Richly textured, but the link between Eve’s 24-7 sex appeal and the larger message of peaceful coexistence is tenuous,...

This evocative plea for the power of love in the heart of Middle East turmoil, the story of a young American woman of singular charm, shifts uneasily between tragedy and fantasy. As the Intifada rages, Eve Cavell enters Jerusalem, City of Light and Stone, accompanied by the ghost of her grandfather, who died starting the trip she has finished, and moves into the Muslim Quarter. Her raven hair and sensuous form are a siren call to men young and old, Palestinian and Israeli. While dashing Salim, apolitical scion of an old and once-proud Jerusalem family, shares her bed, watching them through the curtains from the street below is Mozes, ex-Hungarian partisan whose one novel, A Time For War, has been a bestseller in Israel for 40 years.

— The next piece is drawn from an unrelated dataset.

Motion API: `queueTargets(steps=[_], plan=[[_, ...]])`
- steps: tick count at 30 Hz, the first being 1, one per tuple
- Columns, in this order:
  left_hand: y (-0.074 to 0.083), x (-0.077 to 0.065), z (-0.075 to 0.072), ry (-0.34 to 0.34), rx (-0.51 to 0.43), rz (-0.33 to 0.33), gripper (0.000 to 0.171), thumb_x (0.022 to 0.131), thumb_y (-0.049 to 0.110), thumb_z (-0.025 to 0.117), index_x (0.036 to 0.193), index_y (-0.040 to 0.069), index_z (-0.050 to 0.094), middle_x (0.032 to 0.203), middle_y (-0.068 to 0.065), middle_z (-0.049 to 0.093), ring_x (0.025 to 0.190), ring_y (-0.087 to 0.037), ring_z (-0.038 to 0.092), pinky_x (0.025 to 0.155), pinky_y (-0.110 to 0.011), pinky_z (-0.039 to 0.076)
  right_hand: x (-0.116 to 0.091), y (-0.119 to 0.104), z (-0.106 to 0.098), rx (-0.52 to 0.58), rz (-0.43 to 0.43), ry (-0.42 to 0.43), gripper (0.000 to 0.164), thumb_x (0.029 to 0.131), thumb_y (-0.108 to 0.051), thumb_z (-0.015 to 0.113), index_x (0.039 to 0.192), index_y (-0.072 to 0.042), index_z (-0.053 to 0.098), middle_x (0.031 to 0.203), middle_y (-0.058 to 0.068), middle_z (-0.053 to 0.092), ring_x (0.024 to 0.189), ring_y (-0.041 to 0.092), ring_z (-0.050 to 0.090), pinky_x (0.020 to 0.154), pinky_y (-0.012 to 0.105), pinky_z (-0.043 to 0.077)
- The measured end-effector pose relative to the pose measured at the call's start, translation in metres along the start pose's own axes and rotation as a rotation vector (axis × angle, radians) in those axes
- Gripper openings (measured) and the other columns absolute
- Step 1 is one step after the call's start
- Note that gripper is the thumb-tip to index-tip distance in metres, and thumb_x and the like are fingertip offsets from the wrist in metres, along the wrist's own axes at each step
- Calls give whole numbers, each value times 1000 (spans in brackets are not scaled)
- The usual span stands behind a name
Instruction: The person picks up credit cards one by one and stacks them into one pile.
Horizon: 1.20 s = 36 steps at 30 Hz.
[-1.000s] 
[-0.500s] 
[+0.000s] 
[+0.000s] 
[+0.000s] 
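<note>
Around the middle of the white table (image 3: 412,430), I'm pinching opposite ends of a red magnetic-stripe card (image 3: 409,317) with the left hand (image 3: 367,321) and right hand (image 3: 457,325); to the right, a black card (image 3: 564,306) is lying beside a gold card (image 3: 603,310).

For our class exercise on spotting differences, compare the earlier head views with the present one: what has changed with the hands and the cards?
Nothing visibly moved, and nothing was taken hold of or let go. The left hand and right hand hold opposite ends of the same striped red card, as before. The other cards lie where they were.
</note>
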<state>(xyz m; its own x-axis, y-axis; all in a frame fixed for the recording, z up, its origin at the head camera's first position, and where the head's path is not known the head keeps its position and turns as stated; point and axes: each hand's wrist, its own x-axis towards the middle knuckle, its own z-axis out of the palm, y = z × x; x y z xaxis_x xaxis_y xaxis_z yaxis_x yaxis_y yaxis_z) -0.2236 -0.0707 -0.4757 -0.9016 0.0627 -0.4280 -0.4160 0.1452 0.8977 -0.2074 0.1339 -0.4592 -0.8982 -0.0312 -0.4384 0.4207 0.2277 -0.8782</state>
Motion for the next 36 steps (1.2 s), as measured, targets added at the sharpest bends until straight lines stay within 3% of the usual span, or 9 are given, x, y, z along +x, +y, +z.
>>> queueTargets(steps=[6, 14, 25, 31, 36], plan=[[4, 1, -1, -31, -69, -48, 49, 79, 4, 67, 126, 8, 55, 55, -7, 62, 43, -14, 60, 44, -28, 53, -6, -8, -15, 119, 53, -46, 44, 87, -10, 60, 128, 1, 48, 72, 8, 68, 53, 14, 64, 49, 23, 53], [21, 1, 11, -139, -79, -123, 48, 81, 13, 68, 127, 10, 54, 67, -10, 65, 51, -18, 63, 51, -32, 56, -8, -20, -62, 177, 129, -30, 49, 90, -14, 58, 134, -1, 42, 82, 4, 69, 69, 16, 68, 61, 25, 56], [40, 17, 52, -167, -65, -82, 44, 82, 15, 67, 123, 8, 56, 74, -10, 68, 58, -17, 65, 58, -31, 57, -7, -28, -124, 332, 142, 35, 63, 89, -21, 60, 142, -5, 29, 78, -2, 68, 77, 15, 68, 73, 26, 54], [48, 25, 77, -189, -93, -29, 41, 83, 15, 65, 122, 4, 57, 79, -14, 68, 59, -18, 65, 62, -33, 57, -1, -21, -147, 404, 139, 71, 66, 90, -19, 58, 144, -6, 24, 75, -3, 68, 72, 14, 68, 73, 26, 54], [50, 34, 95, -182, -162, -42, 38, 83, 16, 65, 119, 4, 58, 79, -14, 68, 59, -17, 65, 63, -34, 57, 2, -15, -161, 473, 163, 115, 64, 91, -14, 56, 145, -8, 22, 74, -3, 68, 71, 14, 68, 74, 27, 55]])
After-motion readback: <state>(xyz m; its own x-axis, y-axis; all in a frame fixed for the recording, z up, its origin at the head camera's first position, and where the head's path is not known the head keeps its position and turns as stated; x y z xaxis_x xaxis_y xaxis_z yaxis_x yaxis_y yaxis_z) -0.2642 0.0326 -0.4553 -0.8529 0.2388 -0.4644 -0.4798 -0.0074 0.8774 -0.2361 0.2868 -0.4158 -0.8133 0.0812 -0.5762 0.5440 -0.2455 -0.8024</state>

Old and alone, he sees in Eve his Muse, who will help him to repudiate his former clamor for war and introduce a new message of love and understanding. Salim has to flee Jerusalem ahead of the jihad’s disapproval of his form of collaboration, but Eve works her brand of magic on a street preacher, a father and son—the former temporarily leaving his wife for her, the latter trying to save her from Israeli intelligence—and ultimately on Mozes’s son, who comes from Hungary to bury his father, killed at a bus stop by a knife-wielding fanatic.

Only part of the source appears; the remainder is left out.